→ ABOUT THIS TASK: Copy out every line of the data that follows, exactly.

++++

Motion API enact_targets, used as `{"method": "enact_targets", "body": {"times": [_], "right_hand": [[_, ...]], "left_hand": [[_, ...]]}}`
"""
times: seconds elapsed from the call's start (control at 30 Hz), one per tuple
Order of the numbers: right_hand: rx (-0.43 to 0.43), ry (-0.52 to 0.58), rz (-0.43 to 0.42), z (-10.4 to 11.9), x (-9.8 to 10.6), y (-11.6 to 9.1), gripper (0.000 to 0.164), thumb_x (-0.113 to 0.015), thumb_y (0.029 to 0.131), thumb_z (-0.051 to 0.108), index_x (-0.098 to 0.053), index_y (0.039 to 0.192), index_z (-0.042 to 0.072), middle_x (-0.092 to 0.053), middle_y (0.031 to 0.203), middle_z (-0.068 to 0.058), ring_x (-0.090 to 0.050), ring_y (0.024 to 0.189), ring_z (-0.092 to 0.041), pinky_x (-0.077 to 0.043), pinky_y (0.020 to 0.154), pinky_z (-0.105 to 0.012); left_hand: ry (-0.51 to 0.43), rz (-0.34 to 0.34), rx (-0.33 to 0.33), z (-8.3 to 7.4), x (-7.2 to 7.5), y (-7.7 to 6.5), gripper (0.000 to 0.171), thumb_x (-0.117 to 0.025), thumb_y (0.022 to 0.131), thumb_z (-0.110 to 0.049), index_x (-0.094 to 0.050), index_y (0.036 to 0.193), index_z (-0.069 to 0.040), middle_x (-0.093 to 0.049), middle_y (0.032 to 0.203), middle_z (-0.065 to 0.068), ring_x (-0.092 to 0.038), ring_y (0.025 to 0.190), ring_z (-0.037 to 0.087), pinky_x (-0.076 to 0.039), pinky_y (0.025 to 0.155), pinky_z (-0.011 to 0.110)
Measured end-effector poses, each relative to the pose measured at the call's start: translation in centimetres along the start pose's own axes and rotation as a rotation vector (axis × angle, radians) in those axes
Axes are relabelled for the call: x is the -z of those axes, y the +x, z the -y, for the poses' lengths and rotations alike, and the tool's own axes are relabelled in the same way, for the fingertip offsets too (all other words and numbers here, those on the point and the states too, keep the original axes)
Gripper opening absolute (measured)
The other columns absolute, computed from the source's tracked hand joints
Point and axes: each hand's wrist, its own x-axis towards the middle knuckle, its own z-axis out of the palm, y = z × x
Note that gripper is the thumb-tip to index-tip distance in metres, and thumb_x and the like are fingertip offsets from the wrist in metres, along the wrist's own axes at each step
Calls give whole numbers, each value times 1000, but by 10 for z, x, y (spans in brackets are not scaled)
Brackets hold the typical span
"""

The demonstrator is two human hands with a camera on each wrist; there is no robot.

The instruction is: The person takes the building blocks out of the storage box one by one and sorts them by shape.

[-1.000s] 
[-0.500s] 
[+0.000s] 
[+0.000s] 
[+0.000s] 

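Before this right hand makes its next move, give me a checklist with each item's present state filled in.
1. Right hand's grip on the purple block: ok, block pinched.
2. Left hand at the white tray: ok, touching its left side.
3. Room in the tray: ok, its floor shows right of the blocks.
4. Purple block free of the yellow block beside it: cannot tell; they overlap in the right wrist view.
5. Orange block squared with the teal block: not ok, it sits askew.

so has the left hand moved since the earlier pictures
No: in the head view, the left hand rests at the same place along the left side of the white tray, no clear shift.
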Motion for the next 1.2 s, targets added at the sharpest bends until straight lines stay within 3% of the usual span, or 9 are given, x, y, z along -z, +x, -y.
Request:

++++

→ TASK SOLUTION:
Motion API enact_targets, used as `{"method": "enact_targets", "body": {"times": [_], "right_hand": [[_, ...]], "left_hand": [[_, ...]]}}`
"""
times: seconds elapsed from the call's start (control at 30 Hz), one per tuple
Order of the numbers: right_hand: rx (-0.43 to 0.43), ry (-0.52 to 0.58), rz (-0.43 to 0.42), z (-10.4 to 11.9), x (-9.8 to 10.6), y (-11.6 to 9.1), gripper (0.000 to 0.164), thumb_x (-0.113 to 0.015), thumb_y (0.029 to 0.131), thumb_z (-0.051 to 0.108), index_x (-0.098 to 0.053), index_y (0.039 to 0.192), index_z (-0.042 to 0.072), middle_x (-0.092 to 0.053), middle_y (0.031 to 0.203), middle_z (-0.068 to 0.058), ring_x (-0.090 to 0.050), ring_y (0.024 to 0.189), ring_z (-0.092 to 0.041), pinky_x (-0.077 to 0.043), pinky_y (0.020 to 0.154), pinky_z (-0.105 to 0.012); left_hand: ry (-0.51 to 0.43), rz (-0.34 to 0.34), rx (-0.33 to 0.33), z (-8.3 to 7.4), x (-7.2 to 7.5), y (-7.7 to 6.5), gripper (0.000 to 0.171), thumb_x (-0.117 to 0.025), thumb_y (0.022 to 0.131), thumb_z (-0.110 to 0.049), index_x (-0.094 to 0.050), index_y (0.036 to 0.193), index_z (-0.069 to 0.040), middle_x (-0.093 to 0.049), middle_y (0.032 to 0.203), middle_z (-0.065 to 0.068), ring_x (-0.092 to 0.038), ring_y (0.025 to 0.190), ring_z (-0.037 to 0.087), pinky_x (-0.076 to 0.039), pinky_y (0.025 to 0.155), pinky_z (-0.011 to 0.110)
Measured end-effector poses, each relative to the pose measured at the call's start: translation in centimetres along the start pose's own axes and rotation as a rotation vector (axis × angle, radians) in those axes
Axes are relabelled for the call: x is the -z of those axes, y the +x, z the -y, for the poses' lengths and rotations alike, and the tool's own axes are relabelled in the same way, for the fingertip offsets too (all other words and numbers here, those on the point and the states too, keep the original axes)
Gripper opening absolute (measured)
The other columns absolute, computed from the source's tracked hand joints
Point and axes: each hand's wrist, its own x-axis towards the middle knuckle, its own z-axis out of the palm, y = z × x
Note that gripper is the thumb-tip to index-tip distance in metres, and thumb_x and the like are fingertip offsets from the wrist in metres, along the wrist's own axes at each step
Calls give whole numbers, each value times 1000, but by 10 for z, x, y (spans in brackets are not scaled)
Brackets hold the typical span
"""

The demonstrator is two human hands with a camera on each wrist; there is no robot.

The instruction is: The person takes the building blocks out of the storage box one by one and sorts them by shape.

[-1.000s] 
[-0.500s] 
[+0.000s] 
[+0.000s] 
[+0.000s] 

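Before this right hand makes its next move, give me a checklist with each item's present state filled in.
1. Right hand's grip on the purple block: ok, block pinched.
2. Left hand at the white tray: ok, touching its left side.
3. Room in the tray: ok, its floor shows right of the blocks.
4. Purple block free of the yellow block beside it: cannot tell; they overlap in the right wrist view.
5. Orange block squared with the teal block: not ok, it sits askew.

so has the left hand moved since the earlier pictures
No: in the head view, the left hand rests at the same place along the left side of the white tray, no clear shift.
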Motion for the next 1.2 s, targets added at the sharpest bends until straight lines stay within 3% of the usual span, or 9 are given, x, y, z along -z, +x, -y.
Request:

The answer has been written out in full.